18 de mar. de 2015

A Saída Morreu


a saída morreu
e esqueceu
de me levar

só há entradas
nessa estrada
que é existir

possível somente vir


(Cássio D. Versus)

Luz Azul


O anjo ri em seu interno
céu é sonho de consumo

e que humano é todo grumo
coisa de quem vive a ser inferno


(Cássio D. Versus)

Espelho & Sombra


tenho delinqüido
por uns bairros que morei,
em meus sonhos,
pesadíssimos tormentos
agora esboçam
um tal vazio e tão ex-acolhimento.


(Cássio D. Versus)

Lacustre (II)


uma trovoada
ataca

e tanto faz
um feito vil
de avenida
corrompida
e larga

de mente
deprimida
e vagarosa

espero que
algum lugar
- qualquer lugar -
esteja a deprimir-se
de tanta falta
que faço a ele...


(Cássio D. Versus)

Cáfila dos Pensamentos


poesias encarnadas
e o viciante veneno
que é doce,
- amargo ainda fosse -

textura ímpar, infernal
e a febre empolgante
que é obliterada
- marginal emboscada -

passaporte corrupto
e a beirada magra
que é rude,
- se doer é juventude -

perdição umedecida
por lucidez impostora
que é nobre
- melhor só a morte -


(Cássio D. Versus)

Paraíso


rouba-me,
leve este amor franco daqui
e escandalize meus descuidos.

Queira-me apenas de partida, -
embevecido
para outras terras, águas, ares.... irei.
Sorrindo co'a sempre bem-vinda fantasia acometida
... do saudoso éden (corpo teu) que visitei.
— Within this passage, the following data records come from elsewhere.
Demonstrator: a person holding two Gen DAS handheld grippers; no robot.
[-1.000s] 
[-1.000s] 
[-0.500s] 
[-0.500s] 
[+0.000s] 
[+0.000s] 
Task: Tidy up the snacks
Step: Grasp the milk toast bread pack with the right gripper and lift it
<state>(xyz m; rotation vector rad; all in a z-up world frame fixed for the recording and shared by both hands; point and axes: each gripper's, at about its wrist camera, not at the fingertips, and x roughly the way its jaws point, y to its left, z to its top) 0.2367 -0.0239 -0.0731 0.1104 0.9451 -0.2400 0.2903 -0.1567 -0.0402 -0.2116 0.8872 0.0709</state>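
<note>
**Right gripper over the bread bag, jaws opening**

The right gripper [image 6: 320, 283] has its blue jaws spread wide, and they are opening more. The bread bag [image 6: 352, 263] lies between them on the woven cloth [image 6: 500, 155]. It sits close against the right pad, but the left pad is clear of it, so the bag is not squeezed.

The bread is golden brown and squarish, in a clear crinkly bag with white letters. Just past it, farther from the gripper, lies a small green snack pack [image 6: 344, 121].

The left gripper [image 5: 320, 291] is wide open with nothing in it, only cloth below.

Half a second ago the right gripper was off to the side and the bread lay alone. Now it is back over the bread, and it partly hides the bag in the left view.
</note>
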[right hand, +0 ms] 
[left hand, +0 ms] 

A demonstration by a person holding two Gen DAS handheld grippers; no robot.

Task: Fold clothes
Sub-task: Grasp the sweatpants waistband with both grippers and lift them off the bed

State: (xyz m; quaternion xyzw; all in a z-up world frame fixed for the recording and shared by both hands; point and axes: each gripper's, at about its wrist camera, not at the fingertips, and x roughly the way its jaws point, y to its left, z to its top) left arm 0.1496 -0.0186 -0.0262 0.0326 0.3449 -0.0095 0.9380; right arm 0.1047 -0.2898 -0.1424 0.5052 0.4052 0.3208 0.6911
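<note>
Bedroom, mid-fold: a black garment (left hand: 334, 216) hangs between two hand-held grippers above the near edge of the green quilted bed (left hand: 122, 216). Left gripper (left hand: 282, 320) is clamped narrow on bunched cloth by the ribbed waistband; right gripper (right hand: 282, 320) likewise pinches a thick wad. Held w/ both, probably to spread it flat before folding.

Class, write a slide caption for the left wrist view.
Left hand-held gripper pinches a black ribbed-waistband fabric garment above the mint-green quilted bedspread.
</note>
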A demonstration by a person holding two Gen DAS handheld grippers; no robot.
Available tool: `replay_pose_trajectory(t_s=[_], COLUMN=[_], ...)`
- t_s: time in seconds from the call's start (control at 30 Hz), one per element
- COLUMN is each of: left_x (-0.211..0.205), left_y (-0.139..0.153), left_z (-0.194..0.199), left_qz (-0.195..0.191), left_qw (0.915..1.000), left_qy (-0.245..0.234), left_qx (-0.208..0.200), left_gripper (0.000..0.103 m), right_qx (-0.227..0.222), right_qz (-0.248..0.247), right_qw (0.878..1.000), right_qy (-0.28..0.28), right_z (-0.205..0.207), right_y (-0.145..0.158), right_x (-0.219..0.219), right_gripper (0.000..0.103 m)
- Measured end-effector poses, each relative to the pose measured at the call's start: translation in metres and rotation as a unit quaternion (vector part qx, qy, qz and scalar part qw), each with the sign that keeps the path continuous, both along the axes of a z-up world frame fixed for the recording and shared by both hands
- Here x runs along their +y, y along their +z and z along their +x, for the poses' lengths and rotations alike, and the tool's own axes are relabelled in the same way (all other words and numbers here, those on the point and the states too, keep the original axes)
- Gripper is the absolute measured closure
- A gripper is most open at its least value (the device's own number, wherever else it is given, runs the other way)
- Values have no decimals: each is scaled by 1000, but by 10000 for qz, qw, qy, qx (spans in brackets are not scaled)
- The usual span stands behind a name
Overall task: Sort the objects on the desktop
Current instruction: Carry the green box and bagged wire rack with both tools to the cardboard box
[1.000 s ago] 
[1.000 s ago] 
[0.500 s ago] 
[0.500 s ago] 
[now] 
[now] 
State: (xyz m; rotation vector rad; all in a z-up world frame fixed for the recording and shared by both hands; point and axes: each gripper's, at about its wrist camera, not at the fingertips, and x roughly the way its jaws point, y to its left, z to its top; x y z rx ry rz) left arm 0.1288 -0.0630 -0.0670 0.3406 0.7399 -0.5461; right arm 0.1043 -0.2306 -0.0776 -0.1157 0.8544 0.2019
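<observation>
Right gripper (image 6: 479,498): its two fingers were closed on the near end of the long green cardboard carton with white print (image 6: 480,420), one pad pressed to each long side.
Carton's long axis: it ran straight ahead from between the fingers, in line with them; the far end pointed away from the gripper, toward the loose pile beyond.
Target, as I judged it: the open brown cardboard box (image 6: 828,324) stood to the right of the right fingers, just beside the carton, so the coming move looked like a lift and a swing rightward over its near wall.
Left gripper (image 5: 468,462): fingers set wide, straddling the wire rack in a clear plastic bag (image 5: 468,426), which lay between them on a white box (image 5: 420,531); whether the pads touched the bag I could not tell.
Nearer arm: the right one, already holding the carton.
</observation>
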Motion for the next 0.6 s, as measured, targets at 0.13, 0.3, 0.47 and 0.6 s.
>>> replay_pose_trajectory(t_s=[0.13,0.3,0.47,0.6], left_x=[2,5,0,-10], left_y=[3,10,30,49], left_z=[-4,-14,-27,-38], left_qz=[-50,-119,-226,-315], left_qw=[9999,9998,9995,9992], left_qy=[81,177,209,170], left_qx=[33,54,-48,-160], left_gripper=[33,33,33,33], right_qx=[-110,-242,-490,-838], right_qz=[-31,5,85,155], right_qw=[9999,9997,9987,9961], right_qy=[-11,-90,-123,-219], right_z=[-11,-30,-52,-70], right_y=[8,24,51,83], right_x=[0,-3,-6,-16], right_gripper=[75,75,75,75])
E fico feliz com o meu futuro
de passados vagabundos (feito eu),
calibrados e matadores,

deixo contigo
a mais suave arte dos lunáticos:
um pretérito inteiro de paixões agridoces.


(Cássio D. Versus)

(Des)esperando


enterrado
sufocado
castigado
condensado
premido
fatigado
depresso

e conciso

como amar a um assim ser

sendo tu então encantamento
real e esplendente
co'a tua renovadora paixão?

Acreditando piamente
em um desastre sem precendentes
a esbarrocar-se pelo chão

um eu amado e não questionado
sobre possuir mente desatinada
e no peito um ultrajado coração


(Cássio D. Versus)

Segredos


não há nada
acima das nuvens
do céu
que não se encontre
abaixo dos grãos
da terra


(Cássio D. Versus)

prende o céu numa redoma


prende o céu numa redoma
de vidro não batizada
potestade
alvedrio em coma
misantropia iluminada

me encontra uma vida passada
tudo o que perdi parece meu
desejos velhos minha pousada
aos meus pés quem me venceu

vou assim pra todo lado
com muita fé no sentir e vejo
o meu marasmo virar prado
a cada contato a cada ensejo

e mesmo assim há incompletude
mais faleço que renasço
sonho agora o que não pude
vivo a ser tempo sem espaço


(Cássio D. Versus)

Manhã passa...


Uma nuvem, antes com frequência tão longe, agora se aproxima e esconde a ansiedade da minha ressaca. Comediante dos céus. Lágrima e suor despencam formando aqui um deus sem carne feito só de casca e osso. A verdade é miragem. Só há deserto e areia de grãos que mentem suas causas no universo em que adormecemos, distraídos com nossas pálpebras pesadas...

Plena memória a cuspir sangue nas alturas...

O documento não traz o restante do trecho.